Viona tak bisa berkata apa-apa, karena merasa takjub dengan apa yang dilakukan Zio untuknya. Sungguh hati Viona terasa menghangat oleh semua perlakuan Zio.
“Maukah, kamu menikah denganku tahun depan, Sayang? Menjadi teman sehidup sematiku dan menjadi ibu dari semua anak-anakku?” ujar Zio dengan serius.
Hah? What? Tahun depan? Apa-apaan lelaki ini, kenapa tidak tahun sekarang?
Namun, setidaknya ada kemajuan, Zio melamarnya.
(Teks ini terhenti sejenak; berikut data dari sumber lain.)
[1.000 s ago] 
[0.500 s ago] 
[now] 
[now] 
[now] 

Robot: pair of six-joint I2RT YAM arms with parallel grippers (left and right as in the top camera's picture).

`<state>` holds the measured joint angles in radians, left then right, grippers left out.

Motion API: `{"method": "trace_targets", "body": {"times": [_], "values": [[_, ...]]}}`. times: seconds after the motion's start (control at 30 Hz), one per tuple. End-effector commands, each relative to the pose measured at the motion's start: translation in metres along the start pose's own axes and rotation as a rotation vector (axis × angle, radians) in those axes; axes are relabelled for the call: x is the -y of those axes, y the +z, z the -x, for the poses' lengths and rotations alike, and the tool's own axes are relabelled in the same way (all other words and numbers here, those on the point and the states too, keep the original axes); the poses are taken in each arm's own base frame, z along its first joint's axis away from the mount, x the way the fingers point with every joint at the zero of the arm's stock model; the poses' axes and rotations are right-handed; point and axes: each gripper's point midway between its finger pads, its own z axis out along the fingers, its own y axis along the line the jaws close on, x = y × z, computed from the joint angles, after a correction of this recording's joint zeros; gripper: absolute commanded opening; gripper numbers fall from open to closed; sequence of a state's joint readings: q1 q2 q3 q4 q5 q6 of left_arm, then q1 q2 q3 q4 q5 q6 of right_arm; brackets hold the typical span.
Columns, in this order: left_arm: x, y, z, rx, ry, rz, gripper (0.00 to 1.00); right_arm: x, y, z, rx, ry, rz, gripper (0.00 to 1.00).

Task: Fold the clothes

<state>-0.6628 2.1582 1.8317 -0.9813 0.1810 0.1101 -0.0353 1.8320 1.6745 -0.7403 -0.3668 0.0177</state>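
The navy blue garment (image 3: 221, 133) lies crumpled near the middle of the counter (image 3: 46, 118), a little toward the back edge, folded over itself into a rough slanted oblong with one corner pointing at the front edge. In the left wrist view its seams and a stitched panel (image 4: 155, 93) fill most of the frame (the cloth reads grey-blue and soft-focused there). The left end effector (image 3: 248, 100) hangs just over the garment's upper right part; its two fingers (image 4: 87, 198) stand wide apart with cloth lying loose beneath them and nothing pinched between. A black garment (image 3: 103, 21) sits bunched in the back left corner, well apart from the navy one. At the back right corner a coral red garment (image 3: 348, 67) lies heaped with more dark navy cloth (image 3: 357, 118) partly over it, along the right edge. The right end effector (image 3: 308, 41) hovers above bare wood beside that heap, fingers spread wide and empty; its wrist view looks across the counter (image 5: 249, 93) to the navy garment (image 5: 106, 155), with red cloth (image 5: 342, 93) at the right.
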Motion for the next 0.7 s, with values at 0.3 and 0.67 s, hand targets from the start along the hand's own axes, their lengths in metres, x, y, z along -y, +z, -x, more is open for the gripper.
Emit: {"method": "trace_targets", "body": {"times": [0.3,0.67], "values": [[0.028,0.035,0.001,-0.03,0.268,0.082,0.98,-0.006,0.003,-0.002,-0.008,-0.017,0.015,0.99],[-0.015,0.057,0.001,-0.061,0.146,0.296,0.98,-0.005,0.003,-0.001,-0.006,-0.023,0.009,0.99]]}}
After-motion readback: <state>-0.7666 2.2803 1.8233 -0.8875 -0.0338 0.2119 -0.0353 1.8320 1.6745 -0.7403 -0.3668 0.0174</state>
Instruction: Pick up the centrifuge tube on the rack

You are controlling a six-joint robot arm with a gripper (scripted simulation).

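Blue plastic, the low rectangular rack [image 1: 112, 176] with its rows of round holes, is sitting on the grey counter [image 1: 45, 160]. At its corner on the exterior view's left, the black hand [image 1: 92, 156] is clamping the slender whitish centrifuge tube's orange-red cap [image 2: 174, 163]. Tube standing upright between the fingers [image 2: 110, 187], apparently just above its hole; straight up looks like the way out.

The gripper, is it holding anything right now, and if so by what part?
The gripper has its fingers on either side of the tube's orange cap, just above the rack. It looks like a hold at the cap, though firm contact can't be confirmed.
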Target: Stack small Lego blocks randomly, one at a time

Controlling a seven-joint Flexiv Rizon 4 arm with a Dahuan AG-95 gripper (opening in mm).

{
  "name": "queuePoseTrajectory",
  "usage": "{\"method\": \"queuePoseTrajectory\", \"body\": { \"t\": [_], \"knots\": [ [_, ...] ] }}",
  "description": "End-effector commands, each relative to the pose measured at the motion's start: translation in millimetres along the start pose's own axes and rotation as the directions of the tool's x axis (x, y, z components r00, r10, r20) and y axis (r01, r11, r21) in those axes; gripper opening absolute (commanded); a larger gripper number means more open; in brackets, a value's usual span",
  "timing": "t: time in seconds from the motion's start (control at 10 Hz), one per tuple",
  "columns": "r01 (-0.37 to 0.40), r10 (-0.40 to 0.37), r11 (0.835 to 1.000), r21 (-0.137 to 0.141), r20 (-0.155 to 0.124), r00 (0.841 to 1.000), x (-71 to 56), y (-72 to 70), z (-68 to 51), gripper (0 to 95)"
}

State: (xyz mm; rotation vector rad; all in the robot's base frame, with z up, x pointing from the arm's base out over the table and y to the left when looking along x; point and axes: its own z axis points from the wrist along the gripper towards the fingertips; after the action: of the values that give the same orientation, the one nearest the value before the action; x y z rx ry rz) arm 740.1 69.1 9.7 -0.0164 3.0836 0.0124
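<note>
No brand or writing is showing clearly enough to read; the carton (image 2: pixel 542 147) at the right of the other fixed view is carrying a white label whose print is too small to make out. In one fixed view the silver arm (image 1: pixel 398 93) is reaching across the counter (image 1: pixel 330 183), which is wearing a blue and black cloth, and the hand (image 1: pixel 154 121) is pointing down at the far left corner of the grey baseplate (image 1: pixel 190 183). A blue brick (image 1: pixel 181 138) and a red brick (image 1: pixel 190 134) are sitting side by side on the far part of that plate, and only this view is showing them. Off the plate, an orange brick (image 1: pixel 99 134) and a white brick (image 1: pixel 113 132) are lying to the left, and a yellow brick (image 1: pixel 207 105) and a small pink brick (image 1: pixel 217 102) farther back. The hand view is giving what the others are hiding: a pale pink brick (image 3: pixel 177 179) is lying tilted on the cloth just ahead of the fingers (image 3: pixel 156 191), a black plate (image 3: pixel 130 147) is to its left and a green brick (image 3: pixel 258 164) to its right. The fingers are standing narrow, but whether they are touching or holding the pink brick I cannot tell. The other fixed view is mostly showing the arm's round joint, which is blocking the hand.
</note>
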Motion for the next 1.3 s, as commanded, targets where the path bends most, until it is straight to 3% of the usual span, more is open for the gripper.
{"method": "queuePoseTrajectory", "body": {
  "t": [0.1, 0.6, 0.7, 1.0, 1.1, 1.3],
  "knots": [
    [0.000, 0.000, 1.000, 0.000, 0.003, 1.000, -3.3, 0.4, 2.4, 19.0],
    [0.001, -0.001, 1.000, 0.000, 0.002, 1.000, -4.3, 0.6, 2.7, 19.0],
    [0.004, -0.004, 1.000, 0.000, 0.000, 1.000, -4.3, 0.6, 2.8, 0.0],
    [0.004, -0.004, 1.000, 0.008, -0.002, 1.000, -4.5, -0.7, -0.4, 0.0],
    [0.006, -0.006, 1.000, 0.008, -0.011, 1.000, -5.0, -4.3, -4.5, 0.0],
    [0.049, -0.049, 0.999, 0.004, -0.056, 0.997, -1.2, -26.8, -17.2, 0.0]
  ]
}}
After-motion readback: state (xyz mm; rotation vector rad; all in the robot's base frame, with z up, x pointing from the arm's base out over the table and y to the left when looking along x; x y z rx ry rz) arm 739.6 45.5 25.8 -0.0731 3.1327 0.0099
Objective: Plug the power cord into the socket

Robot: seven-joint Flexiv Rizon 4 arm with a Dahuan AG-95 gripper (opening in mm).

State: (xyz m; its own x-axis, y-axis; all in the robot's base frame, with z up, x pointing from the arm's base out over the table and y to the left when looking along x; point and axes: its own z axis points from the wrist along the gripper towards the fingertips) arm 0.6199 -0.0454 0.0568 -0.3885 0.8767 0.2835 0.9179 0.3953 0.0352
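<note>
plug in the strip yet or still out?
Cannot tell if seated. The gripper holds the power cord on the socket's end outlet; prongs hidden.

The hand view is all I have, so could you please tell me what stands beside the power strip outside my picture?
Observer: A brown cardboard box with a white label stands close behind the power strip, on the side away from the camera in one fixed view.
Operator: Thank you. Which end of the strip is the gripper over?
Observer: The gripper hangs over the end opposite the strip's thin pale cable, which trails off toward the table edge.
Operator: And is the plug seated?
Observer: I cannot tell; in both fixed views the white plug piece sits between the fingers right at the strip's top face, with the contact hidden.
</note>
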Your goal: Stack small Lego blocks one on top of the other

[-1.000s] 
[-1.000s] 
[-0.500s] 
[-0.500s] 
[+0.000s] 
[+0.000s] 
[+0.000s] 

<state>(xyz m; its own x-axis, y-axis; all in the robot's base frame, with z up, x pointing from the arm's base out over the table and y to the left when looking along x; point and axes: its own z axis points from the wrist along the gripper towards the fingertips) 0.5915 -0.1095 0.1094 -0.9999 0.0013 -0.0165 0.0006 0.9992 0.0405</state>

Setelah selama ini dia hampir lumutan, karena menanti ajakan ini.
Mata Viona berkaca-kaca, tidak menyangka Zio akan mengajaknya menikah. “Ka-kamu serius, Sayang?” tanya Viona dengan terbata.
Zio diam. Lenguh napasnya terdengar memburu.
Entah karena dirinya bingung dengan jawaban dari pertanyaan Viona, atau karena dia tak bisa mengendalikan ludahnya, yang terus membasahi tenggorokan. Napsunya semakin menjalar, ketika melihat Viona berulang kali.
Viona cantik sekali. Ingin ia lahap Viona dengan lidahnya.
“Sayang, kamu serius tidak, sih?” ulang Viona penasaran.